Coup de gueule, coup de coeur, coup de blues… Dans cette rubrique diffusée à l’improviste, un journaliste du Média se saisit d’une question d’actualité tout en se gardant bien de se cacher derrière son petit doigt.
Avons-nous vraiment besoin des patrons ?
L’année dernière, alors que le premier confinement donnait à toute la bourgeoisie intellectuelle des envies de Révolution pour un « monde d’après » plein de bons sentiments, on se demandait dans les journaux et sur les plateaux télé si les personnes essentielles étaient en fait celles et ceux qu’on croyait. Car en un seul confinement national, tout ce que le pays comptait de « CSP plus », c’est-à-dire les cadres dirigeants, les DRH, les intellectuels, se retrouvaient chez eux ou dans leur résidence secondaire, les bras croisés.
Pendant ce temps, souvenez-vous, les « premiers de corvées » trimaient pour faire tourner les usines, les commerces essentiels, les hôpitaux ou encore les transports en commun. La bourgeoisie a eu la larme à l’œil face à ces gagne-petit que d’ordinaire elle ne voit jamais, Macron a concédé une petite prime défiscalisée, et hop, au charbon les gueux.

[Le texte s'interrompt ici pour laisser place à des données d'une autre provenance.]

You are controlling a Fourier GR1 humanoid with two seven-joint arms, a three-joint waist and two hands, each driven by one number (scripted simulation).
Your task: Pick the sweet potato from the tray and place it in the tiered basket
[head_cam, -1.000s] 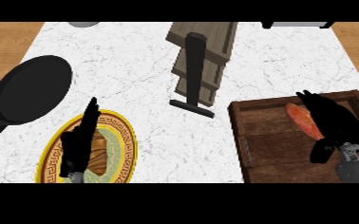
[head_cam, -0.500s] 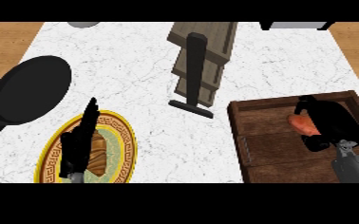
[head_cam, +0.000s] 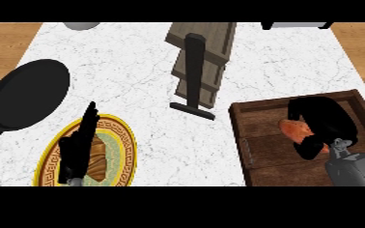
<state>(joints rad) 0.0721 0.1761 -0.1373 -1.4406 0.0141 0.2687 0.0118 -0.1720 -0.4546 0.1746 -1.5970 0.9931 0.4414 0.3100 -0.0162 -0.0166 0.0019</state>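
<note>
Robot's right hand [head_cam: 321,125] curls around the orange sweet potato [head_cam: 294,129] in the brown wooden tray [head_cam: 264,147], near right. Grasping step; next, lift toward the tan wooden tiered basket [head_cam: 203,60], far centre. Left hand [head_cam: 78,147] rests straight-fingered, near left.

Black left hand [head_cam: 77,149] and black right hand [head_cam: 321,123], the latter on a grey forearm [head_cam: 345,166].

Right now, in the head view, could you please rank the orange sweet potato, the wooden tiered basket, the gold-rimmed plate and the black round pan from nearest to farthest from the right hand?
1. Orange sweet potato: in the brown wooden tray, under the right hand.
2. Wooden tiered basket: centre, up-left of the hand.
3. Gold-rimmed plate: lower left.
4. Black round pan: far left edge.
</note>
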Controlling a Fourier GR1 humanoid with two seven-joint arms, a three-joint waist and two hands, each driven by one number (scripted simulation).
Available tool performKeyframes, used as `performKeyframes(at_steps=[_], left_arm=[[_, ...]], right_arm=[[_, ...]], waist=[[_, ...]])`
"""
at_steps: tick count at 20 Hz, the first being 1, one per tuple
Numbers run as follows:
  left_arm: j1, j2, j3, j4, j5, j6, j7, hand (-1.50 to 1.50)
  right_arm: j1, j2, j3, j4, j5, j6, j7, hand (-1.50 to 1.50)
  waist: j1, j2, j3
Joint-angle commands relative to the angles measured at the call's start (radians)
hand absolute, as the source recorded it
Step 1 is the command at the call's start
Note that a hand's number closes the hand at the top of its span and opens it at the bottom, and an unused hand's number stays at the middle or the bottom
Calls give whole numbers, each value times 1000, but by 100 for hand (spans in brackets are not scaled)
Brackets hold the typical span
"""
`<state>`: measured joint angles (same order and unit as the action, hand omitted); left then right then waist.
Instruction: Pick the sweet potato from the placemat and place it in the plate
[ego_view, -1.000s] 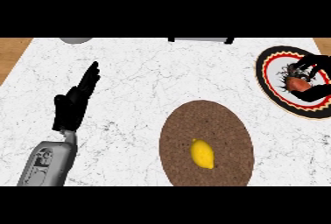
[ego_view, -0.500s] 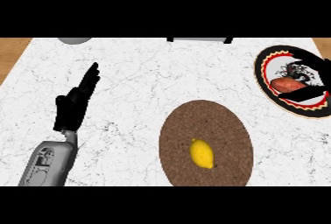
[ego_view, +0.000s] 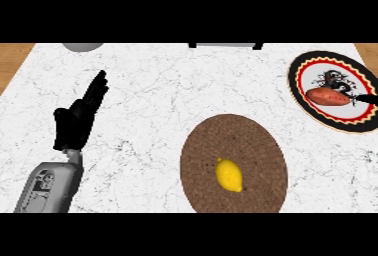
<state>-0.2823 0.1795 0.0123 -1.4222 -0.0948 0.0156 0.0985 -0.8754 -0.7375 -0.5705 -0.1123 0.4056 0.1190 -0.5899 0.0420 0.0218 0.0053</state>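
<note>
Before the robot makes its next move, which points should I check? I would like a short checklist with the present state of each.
1. Sweet potato lies on the plate: ok.
2. Sweet potato off the placemat: ok.
3. Right hand clear of the sweet potato: cannot tell, only dark fingertips show at the view's edge.
4. Lemon undisturbed on the placemat: ok.
5. Left hand resting open at the left, away from all items: ok.

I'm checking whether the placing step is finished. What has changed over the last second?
The right hand, which covered the sweet potato over the plate, has let go and pulled back toward the right edge; only a dark fingertip shows there. The sweet potato lies uncovered on the plate. The left hand, lemon and placemat stayed put.
</note>
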Motion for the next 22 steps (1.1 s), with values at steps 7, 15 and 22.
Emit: performKeyframes(at_steps=[7,15,22], left_arm=[[-4,-2,4,-12,11,-12,-12,0],[0,-8,3,-22,9,-8,-1,0],[5,-44,-31,-16,-21,19,3,0]], right_arm=[[131,-229,-108,18,-105,184,12,-150],[236,-258,-107,-3,-105,257,-83,-150],[281,-261,-117,0,-113,286,-106,-150]], waist=[[5,7,4],[12,8,7],[14,10,9]])
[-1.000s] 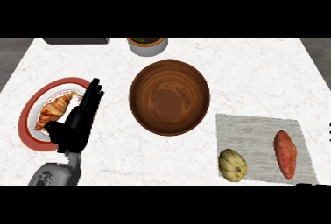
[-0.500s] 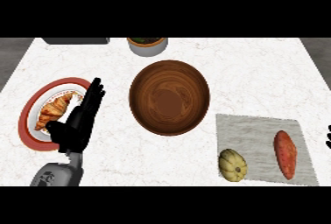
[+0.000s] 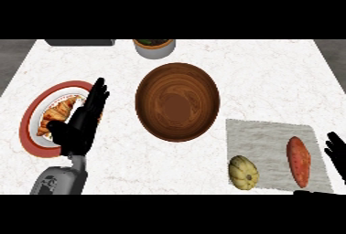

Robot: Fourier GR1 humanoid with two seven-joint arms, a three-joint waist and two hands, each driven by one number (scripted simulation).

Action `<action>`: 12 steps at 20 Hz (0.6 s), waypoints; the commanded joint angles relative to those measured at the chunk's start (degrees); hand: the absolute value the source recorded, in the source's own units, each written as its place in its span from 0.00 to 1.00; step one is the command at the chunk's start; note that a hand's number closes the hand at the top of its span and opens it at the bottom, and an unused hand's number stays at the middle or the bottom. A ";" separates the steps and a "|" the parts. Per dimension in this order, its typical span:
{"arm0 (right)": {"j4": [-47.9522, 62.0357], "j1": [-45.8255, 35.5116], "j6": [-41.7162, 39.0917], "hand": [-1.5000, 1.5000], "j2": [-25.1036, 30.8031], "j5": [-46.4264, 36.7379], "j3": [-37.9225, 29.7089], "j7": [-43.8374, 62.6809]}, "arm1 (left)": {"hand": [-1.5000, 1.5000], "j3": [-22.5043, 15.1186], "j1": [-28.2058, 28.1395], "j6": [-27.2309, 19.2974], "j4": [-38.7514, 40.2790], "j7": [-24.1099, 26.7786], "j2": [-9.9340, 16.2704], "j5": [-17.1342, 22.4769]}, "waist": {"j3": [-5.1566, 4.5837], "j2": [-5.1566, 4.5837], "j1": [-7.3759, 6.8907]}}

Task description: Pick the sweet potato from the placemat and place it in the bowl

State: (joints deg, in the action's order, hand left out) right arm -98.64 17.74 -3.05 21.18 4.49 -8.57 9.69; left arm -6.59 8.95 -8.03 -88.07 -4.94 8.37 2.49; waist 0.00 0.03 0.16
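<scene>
An orange-red sweet potato (image 3: 299, 161) lies lengthwise on the right part of a grey placemat (image 3: 263, 141) at the lower right. A brown wooden bowl (image 3: 178, 101) stands in the middle of the counter, up and left of the placemat. My right hand (image 3: 336, 151) shows only as black fingers at the right edge, just right of the sweet potato and apart from it. My left hand (image 3: 82, 121) rests open, fingers up, at the left over the edge of a plate.
A small yellow squash (image 3: 243, 172) sits at the placemat's lower left corner. A red-rimmed plate (image 3: 34, 119) with a croissant (image 3: 56, 114) is at the left. At the back stand a grey pot (image 3: 154, 47) and a dark flat object (image 3: 79, 42).
My right hand has come further into view at the right edge, nearer the sweet potato. The left hand and all objects stay where they were.
</scene>
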 commanded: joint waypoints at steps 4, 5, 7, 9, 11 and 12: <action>6.61 -1.82 -2.60 0.00 -3.66 -3.33 -2.77 -5.20 | 0.50 0.87 -0.68 1.86 0.60 0.78 -1.76 -2.05 | 0.00 0.00 0.01; 7.19 -2.99 -3.63 0.00 -3.27 -3.30 -3.63 -4.48 | 0.50 2.14 -0.93 2.24 1.52 2.09 -1.62 -1.93 | 0.00 -0.01 -0.01; 5.67 -3.30 2.76 0.00 -5.87 -9.86 1.22 -1.81 | 0.50 3.71 3.84 3.58 2.10 -1.89 0.11 -0.16 | -0.01 -0.03 0.05; 6.36 -2.29 2.08 0.00 -4.15 -11.52 0.29 -1.23 | 0.50 -0.01 -2.47 0.05 -1.49 0.52 -2.93 -3.66 | -0.01 0.01 -0.12; 11.78 -6.33 1.74 0.00 -1.60 -12.29 -2.13 -1.21 | 0.50 1.84 2.30 1.01 -0.21 -2.14 -2.33 -2.35 | 0.00 -0.06 -0.12; 9.75 -2.97 5.29 0.00 -5.72 -17.67 3.24 -2.19 | 0.50 0.83 -3.40 2.41 -0.08 2.59 -1.87 -2.61 | -0.01 -0.04 -0.22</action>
State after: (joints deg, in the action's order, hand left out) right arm -90.10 14.46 -1.13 17.46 -6.53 -8.67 7.13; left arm -5.77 8.16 -6.71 -88.77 -5.31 6.39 0.11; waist -0.01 0.02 0.05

Le débat sur l’utilité des travailleuses et des travailleurs dans le pays n’aura duré que quelques semaines et c’est bien dommage. Mais encore plus ennuyeux : celui sur l’utilité de celles et ceux qui pouvaient rester chez eux en pleine crise pandémique n’a quasiment pas été abordé.
Même au plus fort du Covid, personne ne s’est demandé ce qu’il en était de l’utilité des patrons. Ils sont passés à travers les mailles de la critique de l’utilité sociale des professions, ce qui confirme ce qu’ils sont devenus, dans la France des années 2020 : des divinités intouchables, si sacrées que plus personne ne se permet de les critiquer.
D’ailleurs, ils ne sont plus des patrons mais des « entrepreneurs ». Quelle différence ? En pratique, aucune : ce sont ceux qui dirigent les entreprises de l’économie capitaliste. Dans les croyances, c’est la nouvelle lessive qui a repeint la bonne vieille bourgeoisie en héroïne des temps modernes : quand le patron domine, l’entrepreneur entreprend. Entreprend quoi ? La mise au travail des autres pour en tirer une plue value, pour lui et ses actionnaires.